No need to wait for the vxIII's to go on sale. Midway has a bunch of them on sale right now. $80-$100 off their normal prices. If I didn't have a ton of xmas shopping left to do I'd be buying one.


----------



## Ruthless (Nov 6, 2008)

If you are leaning towards the Leoplold VX-III then I'd go with the 3.5X10. If you are looking at other scopes then my preference is a 4-12. I'd rather loose a little at the low end and have a little more at the top.
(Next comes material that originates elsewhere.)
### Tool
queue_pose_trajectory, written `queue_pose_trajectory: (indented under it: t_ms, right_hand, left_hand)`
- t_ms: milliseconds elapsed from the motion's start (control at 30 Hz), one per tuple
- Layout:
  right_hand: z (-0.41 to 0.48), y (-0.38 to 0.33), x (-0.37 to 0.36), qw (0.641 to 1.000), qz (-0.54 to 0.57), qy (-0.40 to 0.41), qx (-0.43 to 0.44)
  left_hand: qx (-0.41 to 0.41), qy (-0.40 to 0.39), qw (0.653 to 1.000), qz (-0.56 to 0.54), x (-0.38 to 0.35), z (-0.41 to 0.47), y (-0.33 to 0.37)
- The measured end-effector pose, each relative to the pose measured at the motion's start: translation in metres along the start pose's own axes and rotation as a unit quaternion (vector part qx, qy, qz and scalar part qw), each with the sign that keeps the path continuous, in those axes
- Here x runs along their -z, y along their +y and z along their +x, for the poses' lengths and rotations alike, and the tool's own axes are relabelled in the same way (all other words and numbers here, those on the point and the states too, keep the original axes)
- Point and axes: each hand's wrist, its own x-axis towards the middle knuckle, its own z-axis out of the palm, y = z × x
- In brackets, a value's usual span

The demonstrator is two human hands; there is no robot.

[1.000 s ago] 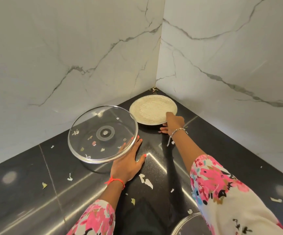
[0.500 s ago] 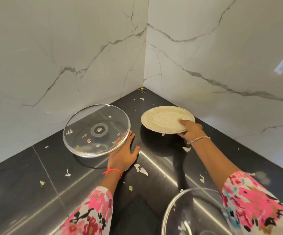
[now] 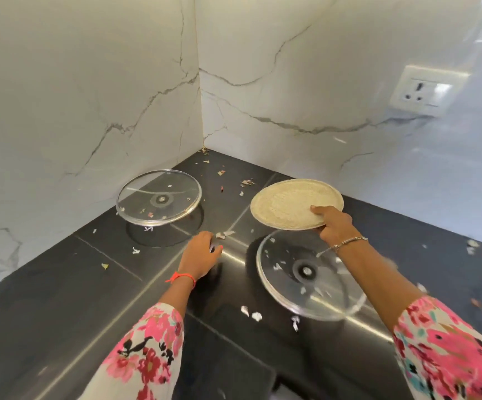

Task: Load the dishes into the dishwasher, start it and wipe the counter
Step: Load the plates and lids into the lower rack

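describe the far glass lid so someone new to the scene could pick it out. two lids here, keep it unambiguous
Start at the corner where the two marble walls meet above the black counter. The far glass lid sits near the left wall, ahead of the left hand, which is off it. Unlike the near glass lid, no plate hangs over it.

We see the counter point(image 3: 60, 298) filling the lower frame, with two walls meeting in a corner at upper centre. One glass lid point(image 3: 159, 197) rests on the counter left of centre, near the left wall. A second glass lid point(image 3: 306, 275) lies lower right. The plate point(image 3: 294, 203) sits above that lid in the frame, gripped at its near edge by our right hand point(image 3: 335, 226). Our left hand point(image 3: 202, 255) is between the two lids. Scraps point(image 3: 251, 313) are strewn across the counter. A socket point(image 3: 427, 90) sits on the right wall, upper right.
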Motion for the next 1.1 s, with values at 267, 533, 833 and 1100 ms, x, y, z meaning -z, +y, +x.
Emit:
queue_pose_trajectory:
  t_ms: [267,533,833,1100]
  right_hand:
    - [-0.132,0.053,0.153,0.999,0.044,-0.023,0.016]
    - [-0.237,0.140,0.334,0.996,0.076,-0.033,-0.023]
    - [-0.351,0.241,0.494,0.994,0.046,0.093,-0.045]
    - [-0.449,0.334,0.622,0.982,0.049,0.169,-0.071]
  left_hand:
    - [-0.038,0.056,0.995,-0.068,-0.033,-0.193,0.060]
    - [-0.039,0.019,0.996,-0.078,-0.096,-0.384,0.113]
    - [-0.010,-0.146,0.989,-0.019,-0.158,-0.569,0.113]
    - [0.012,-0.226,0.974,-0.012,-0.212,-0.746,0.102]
Living in Wyoming a little extra help on a monster elk at 400 yards is always appreciated.


----------



## d_handley00 (Nov 23, 2008)

the 3x9x40mm is the most common scope that people purchase for all around use. but i have grown to like the 4x12 or 4x 16 powers. they are close in the minimum magnification range but have a lot more max magnification.


----------



## Mikedgates (Nov 22, 2008)

Thanks for all the help I thinking of going with the var x lll 3.5-10

am wondering if I should get the 40mm or the 50mm I thinking I would have to mount the 50mm to high . I think I will start another post on this . Thanks for all the help


----------



## Mikedgates (Nov 22, 2008)

ac700wildcat said:


> No need to wait for the vxIII's to go on sale. Midway has a bunch of them on sale right now. $80-$100 off their normal prices. If I didn't have a ton of xmas shopping left to do I'd be buying one.
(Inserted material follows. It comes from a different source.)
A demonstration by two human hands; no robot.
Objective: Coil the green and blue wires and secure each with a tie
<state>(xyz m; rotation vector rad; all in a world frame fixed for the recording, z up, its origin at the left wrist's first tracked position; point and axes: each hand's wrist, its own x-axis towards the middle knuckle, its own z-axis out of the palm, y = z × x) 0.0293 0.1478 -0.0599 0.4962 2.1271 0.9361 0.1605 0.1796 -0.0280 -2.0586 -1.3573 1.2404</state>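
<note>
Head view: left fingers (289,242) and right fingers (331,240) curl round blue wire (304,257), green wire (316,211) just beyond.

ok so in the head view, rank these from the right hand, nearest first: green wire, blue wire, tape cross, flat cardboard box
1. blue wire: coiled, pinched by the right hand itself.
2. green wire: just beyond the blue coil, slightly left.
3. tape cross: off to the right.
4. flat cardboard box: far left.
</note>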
cabelas Just put theres on sale 75.00 any vxlll


----------



## Bernie P. (Sep 25, 2008)

Mikedgates said:


> Bernie P. said:
> 
> 
> > Cant go wrong with Leupold.I've got their 2-7 on my Ruger M77 and their 1-4 on my TC Omega.Here in the Adirondack foot hills the weather has been pretty nasty lately with snow or rain/snow mix.Crystal clear view through the 2-7 much to a 5 pointers dismay last Tuesday evening . :lol:
> ...


See any bucks?I let a spike and forkhorn slide earlier in the season.Saw another with a HUGE body a couple days before I shot the other guy.Only got a glimpse of his rack but it looked pretty good to.


----------



## Mikedgates (Nov 22, 2008)

Bernie P. said:


> Mikedgates said:
> 
> 
> > Bernie P. said:
> ...


all I seen is does and one small buck , I wish they pas that law where you had to have 3 points on one side, then there would be some around, I would get mor excited to go out.


----------